New York: The emerging market rout that started in Argentina and Turkey, then spread to India and Indonesia and other nations, will probably stay contained, according to Fitch Ratings.

While contagion from the broader sell-off is apparent in financial markets, the consensus among investors is that tumult in developing nations will subside, according to Fitch’s global head of sovereign ratings. The company maintains stable outlooks for all Asian emerging markets, aside from Pakistan.

“The discussion around contagion has changed over time — people are less focused on it than in previous crisis episodes," James McCormack, Fitch’s global head of sovereign ratings, said in an interview at a conference hosted by the company in New York. He defined contagion as an irrational sale of a nation’s assets based on developments elsewhere.
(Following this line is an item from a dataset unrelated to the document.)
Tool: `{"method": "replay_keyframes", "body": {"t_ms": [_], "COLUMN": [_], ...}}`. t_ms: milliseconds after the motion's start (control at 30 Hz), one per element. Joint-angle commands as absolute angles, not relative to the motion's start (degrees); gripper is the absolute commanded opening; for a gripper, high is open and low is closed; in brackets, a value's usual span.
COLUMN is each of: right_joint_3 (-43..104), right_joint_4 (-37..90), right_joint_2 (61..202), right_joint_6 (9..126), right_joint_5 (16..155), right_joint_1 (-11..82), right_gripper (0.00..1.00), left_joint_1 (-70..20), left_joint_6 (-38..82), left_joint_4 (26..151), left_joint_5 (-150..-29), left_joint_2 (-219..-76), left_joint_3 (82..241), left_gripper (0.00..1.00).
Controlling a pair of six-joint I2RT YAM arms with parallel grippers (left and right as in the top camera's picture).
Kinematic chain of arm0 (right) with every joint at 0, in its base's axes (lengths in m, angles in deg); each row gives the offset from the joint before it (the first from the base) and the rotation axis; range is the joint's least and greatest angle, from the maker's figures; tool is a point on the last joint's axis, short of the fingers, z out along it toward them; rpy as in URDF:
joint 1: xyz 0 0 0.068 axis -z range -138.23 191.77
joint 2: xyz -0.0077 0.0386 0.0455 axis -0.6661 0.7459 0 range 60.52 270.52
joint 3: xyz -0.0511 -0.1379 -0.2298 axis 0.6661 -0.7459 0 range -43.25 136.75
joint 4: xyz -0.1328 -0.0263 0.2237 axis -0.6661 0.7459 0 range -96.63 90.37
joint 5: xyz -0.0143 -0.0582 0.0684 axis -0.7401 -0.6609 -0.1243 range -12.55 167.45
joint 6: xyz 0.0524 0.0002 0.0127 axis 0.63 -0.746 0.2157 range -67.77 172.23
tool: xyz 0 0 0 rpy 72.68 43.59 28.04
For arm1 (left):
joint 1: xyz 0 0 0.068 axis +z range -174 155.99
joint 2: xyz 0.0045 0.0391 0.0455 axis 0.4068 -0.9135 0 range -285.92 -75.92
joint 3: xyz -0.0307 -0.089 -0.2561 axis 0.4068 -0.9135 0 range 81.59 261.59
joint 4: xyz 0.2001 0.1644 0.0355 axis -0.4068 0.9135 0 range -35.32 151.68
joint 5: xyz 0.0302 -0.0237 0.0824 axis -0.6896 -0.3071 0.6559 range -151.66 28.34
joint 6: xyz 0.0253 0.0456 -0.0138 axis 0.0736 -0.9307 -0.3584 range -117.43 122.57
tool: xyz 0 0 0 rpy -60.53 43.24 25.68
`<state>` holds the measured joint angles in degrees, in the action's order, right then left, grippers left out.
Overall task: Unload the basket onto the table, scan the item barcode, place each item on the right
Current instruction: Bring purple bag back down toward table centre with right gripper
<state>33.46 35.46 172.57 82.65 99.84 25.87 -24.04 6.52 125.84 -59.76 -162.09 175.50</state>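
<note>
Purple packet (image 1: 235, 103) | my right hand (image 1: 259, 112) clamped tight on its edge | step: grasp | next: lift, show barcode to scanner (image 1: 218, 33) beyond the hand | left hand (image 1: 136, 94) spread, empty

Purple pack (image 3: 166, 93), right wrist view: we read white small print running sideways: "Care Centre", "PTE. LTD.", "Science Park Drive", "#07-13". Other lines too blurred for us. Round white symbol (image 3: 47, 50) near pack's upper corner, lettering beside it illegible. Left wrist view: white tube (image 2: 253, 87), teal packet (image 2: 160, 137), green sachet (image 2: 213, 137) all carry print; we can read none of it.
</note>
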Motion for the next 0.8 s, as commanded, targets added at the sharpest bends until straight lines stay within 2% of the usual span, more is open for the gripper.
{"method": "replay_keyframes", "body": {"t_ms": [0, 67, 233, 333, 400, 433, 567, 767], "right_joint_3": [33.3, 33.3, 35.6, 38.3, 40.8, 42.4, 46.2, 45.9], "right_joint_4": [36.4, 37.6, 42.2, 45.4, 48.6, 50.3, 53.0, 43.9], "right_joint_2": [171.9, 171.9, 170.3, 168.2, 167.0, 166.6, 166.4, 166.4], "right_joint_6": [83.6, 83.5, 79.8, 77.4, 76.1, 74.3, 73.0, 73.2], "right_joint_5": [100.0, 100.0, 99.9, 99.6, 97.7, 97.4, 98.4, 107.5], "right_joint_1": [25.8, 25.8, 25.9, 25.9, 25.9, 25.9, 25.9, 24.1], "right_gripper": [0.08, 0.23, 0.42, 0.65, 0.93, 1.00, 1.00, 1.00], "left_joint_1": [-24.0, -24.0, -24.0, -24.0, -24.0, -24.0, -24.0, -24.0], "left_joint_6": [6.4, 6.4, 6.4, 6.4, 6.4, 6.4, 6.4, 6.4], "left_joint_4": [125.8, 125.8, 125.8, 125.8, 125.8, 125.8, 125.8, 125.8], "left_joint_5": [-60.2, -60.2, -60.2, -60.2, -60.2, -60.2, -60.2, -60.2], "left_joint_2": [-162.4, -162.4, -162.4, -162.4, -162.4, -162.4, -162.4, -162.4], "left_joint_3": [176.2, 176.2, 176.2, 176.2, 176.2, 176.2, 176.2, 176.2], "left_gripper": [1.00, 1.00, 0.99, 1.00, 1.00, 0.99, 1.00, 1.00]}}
About 43% of survey respondents at the conference said they would hold positions during the turmoil . About 30% said it makes sense to cut exposure on worsening contagion, while 26% said the sell-off was overdone and presents a buying opportunity.

The economies of India and Indonesia have adequate buffers and their governments have made appropriate policy responses to be able to weather the emerging market rout, according to Stephen Schwartz, the head of Fitch’s Asia-Pacific sovereign team.

And while Argentina’s peso selloff has dragged down other Latin American currencies, the broader economic impact has been limited so far, according to Todd Martinez, director of Latin America sovereigns.

Looking ahead, the rising US dollar poses a challenge for developing nations that have sold large amounts of dollar debt and are vulnerable to declining commodity prices.

“The dollar is the single most important variable across the emerging-market universe," McCormack said. “That’s been the case for many, many years, and what markets are telling us now is it’s still the case."